3. Balanced Workload Deployments

When a team is just starting with Hadoop or HBase, begin small and gain experience by measuring actual workloads during a pilot project. We recommend starting with a relatively small pilot cluster, provisioned for a “balanced” workload.

For pilot deployments, you can start with 1U/machine and use the following recommendations:

Two quad core CPUs | 12 GB to 24 GB memory | Four to six disk drives of 2 terabyte (TB) capacity.

The minimum requirement for network is 1GigE all-to-all and can be easily achieved by connecting all of your nodes to a Gigabit Ethernet switch. In order to use the spare socket for adding more CPUs in future, you can also consider using either a six or an eight core CPU.

For small to medium HBase clusters, provide each Zookeeper server around 1GB of RAM and if possible its own disk.

Jumpstart - Hadoop Cluster

One way to quickly deploy Hadoop cluster, is to opt for “cloud trials” or use virtual infrastructure. Horton­works makes the distribution available through Hortonworks Data Platform (HDP). HDP can be easily installed in public and private clouds using Whirr, Microsoft Azure, and Amazon Web Services.

To contact Hortonworks Technical Support, please log a case at: //hortonworks.com/services/support/. If you are currently not an official Hortonworks Customer or Partner, then please seek assistance on our Hortonworks Forums at: //hortonworks.com/community/forums/

However, note that cloud services and virtual infrastructures are not architected for Hadoop. Hadoop and HBase deployments in this case, might experience poor performance due to virtualization and suboptimal I/O architecture.

Tracking resource usage for pilot deployments

Hortonworks recommends that you monitor your pilot cluster using Ganglia, Nagios, or other performance monitoring framework that may be in use in your data center. You can also use the following guidelines to monitor your Hadoop and HBase clusters:

  • Measure resource usage for CPU, RAM, Disk I/O operation per second (IOPS), and network packets sent and received. Run the actual kinds of query or analysis jobs that are of interest to your team.

  • Ensure that you your data sub-set scaled to the size of your pilot cluster.

  • Analyze the monitoring data for resource saturation. Based on this analysis, you can categorize your jobs as CPU bound, Disk I/O bound, or Network I/O bound.

    [Note]Note

    Most Java applications expand RAM usage to the maximum allowed. However, such jobs should not be analyzed as memory bound unless swapping happens or if the JVM experiences full-memory garbage collection events. (Full-memory garbage collection events are typically occur when the node appears to cease all useful work for several minutes at a time.)
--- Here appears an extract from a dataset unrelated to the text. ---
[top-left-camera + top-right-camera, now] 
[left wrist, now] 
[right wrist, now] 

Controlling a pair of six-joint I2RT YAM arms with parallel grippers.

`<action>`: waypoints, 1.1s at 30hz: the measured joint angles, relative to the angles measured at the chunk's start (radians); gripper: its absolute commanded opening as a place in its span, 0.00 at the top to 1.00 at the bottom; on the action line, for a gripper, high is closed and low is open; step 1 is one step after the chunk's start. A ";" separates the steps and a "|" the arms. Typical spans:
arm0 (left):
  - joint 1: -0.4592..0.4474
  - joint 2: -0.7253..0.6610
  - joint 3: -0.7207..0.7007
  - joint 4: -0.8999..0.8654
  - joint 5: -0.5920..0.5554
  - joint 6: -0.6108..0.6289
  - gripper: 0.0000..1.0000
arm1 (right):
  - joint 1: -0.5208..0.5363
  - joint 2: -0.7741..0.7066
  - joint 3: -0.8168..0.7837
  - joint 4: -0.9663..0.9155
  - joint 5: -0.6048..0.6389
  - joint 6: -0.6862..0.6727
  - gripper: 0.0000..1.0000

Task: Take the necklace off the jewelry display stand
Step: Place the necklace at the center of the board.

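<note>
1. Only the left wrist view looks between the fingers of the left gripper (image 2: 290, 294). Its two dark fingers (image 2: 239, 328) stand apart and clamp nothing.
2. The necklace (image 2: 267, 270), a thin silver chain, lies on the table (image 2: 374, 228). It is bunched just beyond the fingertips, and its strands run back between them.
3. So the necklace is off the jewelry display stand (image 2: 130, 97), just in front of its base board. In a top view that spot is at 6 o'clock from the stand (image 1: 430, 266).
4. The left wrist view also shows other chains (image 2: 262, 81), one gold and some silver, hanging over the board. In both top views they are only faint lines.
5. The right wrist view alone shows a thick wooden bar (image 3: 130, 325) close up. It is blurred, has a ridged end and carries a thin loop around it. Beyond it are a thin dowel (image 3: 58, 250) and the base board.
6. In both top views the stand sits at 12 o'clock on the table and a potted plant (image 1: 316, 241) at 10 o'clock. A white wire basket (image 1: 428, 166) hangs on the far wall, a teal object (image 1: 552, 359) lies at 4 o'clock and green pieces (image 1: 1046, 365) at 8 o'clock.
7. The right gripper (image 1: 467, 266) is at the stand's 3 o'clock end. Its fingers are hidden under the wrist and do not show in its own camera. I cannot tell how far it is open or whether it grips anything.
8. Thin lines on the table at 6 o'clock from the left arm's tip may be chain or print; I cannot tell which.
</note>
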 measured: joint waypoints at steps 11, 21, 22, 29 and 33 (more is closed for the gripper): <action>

  • Optionally, customize your job parameters or hardware or network configurations to balance resource usage. If your jobs fall in the various workload patterns equally, you may also choose to only manipulate the job parameters and keep the hardware choices “balanced”.

  • For HBase cluster, you should also analyze Zookeeper, because the network and memory problems for HBase are often detected first in Zookeeper.

Using Hortonworks Data Platform (HDP) Monitoring Dashboard

You can also use the HDP Monitoring Dashboard for monitoring key metrics and alerts of your Hadoop clusters. HDP Monitoring Dashboard provides out of the box integration with Ganglia and Nagios. For more details, see: Hortonworks Data Platform.

Challenges - Tuning job characteristics to resource usage

Relating job characteristics to resource requirements is tricky for a variety of reasons we can only touch on briefly here. The method in which a job is coded or the job data is represented can have large impact on resource balance.  For example, resource cost can be shifted between disk IOPS and CPU by the choice of compression scheme or parsing format; or per-node CPU and disk activity can be traded for inter-node bandwidth by the implementation of the Map/Reduce strategy.

Furthermore, Amdahl’s Law shows how resource requirements can change in grossly non-linear ways with changing demands: a change that might be expected to reduce computation cost by 50% may instead cause a 10% change or a 90% change in net performance.

Reusing pilot machines

With a pilot cluster in place, start analyzing workloads patterns to identify CPU and I/O bottlenecks. It is common to have heterogeneous Hadoop clusters, especially as they evolve in size. Starting with a set of machines that are not perfect for your workload will not impact your reuse capability, because these machines can be reused in the production clusters.

[Tip]Tip

To achieve a positive return on investment (ROI), ensure that the machines in your pilot clusters are less than 10% of your production cluster.